Aquí estamos, en la playa recién hollada del año dos mil doce. Corre un viento movido por la capa del invierno y los bordes de las nubes del primer atardecer del año se tiñen o de sangre o de zumo de naranja. Habría que subir, lamer la espuma de una de las nubes altas y probar el sabor del reflejo, que a lo peor no sabe a nada y todo es fantasía, recuerdo de algo no ocurrido nuca. En eso consiste la fantasía: en recordar algo que jamás tuvo existencia, ni siquiera esencia ni siquiera en la paradoja del tiempo.
Hay quien dice que se retuerce, como la huella del vuelo de un ave caprichosa y es por eso por lo que decimos mentiras. Nos roza una parcela de lo no ocurrido todavía y lo recordamos, lo decimos, lo mentimos sin querer.
Un año bisiesto. Ignoro si os habíais dado cuenta de que se trata de uno de esos años prodigiosamente más largos, con veinticuatro horas de reajuste y propina. Nada menos que veinticuatro horas. Inventamos el tiempo y está desajustado consigo mismo y cada cuatro años tenemos que corregir y poner al día unos mecanismos que a lo largo de cada año también anduvimos reajustando, hora adelante y atrás, como si no estuviésemos seguros de que los días y las noches son o no mensurables y cómo debe hacerse la medida.
Y un año pletórico de malas previsiones y sombríos presagios, todo va a ir mal, nos dicen, pero nadie concreta cómo y hasta qué punto. Hoy, por ejemplo, cuentan los noticiarios virtuales que mucha gente se ha sumado en algunos países a esos que llaman “sin techo”, vagabundos que duermen al raso y comen lo que les dan o hurgan y rebuscan en la basura de ricachos o de supermercados. Y de que proliferan comedores económicos o comedores gratuitos con que la sociedad prepara coartadas para traspasar su delito, o su pecado, de crueldad.
La sociedad, dije. Como si la sociedad pudiera ser considerada así, despersonalizadamente, a título supuestamente impersonal de un colectivo de que cupiera separarse. Yo, intentamos decir, no estaba aquel día, en aquella situación, ante aquella necesidad. Yo estaba atrincherado en mi soledad, rodeado de íntimos, arropado de ignorancias, aliviado de necesidades, sazonado de caprichos.
Me siento mal conmigo mismo, y al mismo tiempo incapaz de aliviar a nadie porque las noticias están llenas de mentirosos que fingen necesidad para robarte, de sinvergüenzas que te rebanarían el cuello sin el menor miramiento, a la menor oportunidad, para quitarte cualquier cantidad de dinero o de quisicosas que lo valiesen y llevaras encima.
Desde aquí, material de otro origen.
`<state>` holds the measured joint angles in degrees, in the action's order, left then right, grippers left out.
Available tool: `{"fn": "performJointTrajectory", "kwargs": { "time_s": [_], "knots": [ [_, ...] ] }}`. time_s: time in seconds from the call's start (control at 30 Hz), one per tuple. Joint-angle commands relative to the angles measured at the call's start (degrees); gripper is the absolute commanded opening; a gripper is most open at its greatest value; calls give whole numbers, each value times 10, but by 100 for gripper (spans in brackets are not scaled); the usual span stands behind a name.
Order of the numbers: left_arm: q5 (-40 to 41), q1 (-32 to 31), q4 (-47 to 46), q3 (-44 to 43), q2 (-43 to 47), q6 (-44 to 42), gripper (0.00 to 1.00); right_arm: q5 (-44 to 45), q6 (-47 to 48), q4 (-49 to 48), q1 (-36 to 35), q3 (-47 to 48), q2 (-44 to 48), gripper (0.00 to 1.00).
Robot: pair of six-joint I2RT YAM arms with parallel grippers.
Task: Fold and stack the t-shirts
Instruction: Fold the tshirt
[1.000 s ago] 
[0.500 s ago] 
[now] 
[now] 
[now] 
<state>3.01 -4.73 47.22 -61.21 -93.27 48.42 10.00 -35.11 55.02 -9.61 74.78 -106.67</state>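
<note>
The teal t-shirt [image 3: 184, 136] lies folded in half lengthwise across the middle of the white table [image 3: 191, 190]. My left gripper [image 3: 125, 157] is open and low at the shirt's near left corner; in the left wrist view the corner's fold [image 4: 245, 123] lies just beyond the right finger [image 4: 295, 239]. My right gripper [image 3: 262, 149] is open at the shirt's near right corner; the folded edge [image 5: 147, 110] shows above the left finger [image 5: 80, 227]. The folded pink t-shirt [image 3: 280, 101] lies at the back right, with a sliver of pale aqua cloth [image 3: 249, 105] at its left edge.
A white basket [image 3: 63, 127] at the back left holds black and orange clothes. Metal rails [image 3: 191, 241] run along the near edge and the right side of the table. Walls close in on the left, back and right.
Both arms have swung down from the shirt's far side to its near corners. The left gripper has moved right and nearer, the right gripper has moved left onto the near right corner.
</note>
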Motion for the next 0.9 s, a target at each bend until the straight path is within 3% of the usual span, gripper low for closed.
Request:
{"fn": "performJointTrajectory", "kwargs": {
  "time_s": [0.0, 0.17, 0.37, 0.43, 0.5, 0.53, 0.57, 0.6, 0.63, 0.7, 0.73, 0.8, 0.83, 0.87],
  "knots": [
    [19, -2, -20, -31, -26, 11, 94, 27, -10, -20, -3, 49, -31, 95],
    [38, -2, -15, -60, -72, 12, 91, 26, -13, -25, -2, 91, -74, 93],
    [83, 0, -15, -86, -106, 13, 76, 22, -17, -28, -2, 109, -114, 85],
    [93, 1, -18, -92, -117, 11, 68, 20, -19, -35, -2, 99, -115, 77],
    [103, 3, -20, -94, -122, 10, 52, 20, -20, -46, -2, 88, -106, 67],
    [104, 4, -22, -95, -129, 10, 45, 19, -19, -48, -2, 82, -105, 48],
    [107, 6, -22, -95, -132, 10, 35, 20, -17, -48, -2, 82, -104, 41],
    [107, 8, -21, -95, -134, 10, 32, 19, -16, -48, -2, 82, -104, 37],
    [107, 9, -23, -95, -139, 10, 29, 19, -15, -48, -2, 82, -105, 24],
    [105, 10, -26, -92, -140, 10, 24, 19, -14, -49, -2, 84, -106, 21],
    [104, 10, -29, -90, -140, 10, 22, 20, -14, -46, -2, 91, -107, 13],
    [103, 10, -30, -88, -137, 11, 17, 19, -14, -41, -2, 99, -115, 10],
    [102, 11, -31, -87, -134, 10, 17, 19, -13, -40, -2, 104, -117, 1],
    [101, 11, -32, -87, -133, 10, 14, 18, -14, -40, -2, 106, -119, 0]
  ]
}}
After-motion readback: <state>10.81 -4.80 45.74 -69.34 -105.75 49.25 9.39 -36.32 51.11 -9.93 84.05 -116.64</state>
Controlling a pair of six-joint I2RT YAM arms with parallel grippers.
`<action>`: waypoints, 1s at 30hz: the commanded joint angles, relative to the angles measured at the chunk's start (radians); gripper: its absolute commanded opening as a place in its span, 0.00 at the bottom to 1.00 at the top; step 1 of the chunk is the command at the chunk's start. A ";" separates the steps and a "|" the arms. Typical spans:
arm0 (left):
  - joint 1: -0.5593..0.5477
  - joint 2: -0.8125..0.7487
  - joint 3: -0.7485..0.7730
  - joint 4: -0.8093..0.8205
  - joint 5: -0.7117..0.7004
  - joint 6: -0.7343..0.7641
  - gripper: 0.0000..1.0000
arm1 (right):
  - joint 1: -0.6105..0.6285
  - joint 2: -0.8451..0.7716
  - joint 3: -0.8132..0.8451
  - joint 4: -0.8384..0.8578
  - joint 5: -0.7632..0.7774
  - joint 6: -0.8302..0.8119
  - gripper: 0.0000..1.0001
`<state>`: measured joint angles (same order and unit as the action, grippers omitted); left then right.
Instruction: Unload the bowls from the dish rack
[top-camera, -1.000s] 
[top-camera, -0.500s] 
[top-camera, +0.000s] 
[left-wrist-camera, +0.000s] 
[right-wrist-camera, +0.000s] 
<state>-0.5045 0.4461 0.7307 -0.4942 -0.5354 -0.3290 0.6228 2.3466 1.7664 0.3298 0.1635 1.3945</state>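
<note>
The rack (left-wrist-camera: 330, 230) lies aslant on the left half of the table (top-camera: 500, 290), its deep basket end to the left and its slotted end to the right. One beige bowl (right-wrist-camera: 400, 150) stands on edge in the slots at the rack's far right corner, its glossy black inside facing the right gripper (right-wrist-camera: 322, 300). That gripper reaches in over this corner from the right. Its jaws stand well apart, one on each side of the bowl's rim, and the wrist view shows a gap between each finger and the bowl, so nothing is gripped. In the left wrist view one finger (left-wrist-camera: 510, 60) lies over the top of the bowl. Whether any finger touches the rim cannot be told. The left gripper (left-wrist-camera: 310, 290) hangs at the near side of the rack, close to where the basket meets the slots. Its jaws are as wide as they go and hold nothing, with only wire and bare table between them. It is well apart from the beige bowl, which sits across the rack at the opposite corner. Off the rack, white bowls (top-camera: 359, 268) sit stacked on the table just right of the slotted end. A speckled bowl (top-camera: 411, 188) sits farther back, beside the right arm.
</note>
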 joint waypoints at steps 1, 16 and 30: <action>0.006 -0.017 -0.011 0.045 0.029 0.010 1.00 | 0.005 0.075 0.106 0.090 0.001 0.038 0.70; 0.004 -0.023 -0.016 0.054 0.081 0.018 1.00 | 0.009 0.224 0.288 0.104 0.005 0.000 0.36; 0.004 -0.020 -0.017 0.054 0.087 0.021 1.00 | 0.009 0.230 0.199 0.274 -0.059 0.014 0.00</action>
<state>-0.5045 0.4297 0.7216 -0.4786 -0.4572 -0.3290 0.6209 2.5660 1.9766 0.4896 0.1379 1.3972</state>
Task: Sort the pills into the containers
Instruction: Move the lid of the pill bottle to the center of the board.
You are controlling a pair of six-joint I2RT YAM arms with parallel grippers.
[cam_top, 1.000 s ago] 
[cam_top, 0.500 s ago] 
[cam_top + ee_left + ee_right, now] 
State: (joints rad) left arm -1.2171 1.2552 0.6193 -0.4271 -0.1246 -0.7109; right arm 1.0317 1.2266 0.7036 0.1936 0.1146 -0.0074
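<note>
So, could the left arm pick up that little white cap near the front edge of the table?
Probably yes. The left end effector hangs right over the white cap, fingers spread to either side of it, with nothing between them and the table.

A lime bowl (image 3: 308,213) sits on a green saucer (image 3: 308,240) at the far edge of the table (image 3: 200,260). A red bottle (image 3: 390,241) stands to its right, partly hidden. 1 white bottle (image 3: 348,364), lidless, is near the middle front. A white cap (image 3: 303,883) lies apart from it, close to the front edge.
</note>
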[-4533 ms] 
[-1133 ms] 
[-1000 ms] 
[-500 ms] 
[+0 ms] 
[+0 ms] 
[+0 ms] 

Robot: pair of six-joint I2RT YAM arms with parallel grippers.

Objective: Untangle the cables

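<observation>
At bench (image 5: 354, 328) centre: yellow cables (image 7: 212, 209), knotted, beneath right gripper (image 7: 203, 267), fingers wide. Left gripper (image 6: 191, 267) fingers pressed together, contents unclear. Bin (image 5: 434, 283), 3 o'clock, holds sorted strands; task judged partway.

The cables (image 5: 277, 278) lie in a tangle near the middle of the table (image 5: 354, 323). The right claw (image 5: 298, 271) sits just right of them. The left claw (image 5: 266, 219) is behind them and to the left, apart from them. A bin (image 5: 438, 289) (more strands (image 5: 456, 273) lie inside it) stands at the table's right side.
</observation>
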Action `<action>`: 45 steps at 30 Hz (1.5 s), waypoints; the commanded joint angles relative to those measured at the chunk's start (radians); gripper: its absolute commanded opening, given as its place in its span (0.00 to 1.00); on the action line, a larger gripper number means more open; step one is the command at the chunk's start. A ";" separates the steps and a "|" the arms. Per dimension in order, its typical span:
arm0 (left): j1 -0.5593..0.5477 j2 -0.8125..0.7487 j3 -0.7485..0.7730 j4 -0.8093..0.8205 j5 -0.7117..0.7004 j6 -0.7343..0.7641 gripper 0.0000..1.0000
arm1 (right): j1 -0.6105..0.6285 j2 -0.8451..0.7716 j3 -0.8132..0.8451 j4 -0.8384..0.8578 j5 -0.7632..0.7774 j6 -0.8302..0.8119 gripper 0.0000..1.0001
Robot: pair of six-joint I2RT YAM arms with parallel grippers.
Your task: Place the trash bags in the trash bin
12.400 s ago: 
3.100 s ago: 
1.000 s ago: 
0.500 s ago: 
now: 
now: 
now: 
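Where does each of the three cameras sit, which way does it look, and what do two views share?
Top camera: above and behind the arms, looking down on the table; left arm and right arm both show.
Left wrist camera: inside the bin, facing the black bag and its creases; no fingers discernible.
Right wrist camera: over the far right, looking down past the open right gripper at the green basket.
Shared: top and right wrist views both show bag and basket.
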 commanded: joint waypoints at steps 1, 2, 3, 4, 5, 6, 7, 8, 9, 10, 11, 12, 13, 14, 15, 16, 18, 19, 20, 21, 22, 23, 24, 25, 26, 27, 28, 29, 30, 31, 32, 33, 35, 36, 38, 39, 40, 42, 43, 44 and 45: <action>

La sociedad –vuelta al efugio-, en realidad tú mismo, te pone entre dos filos. Pasas cada día entre Scila y Caribdis.
Me consuela hasta cierto punto pensar que nunca he sido lo que se dice rico de verdad, pero me preocupa haber disfrutado de lo necesario. E incluso de ese “poco más” que te permite irte sensibilizando, aprendiendo de aquí y de allá retazos de aproximaciones a la sabiduría. Tener el privilegio de, además de haber vivido, haber sentido la vida.
Sentir la vida llamo a la dubitativa interpretación caprichosa de lo que se experimenta cuando una melodía te envuelve, disfrutas de un paisaje, entiendes, por lo menos en parte, y así puedes sufrir, o gozar, con el trabajo que haces en cada momento, descubres la hondura del amor verdadero, comprendes que los sentidos están engañando a las neuronas.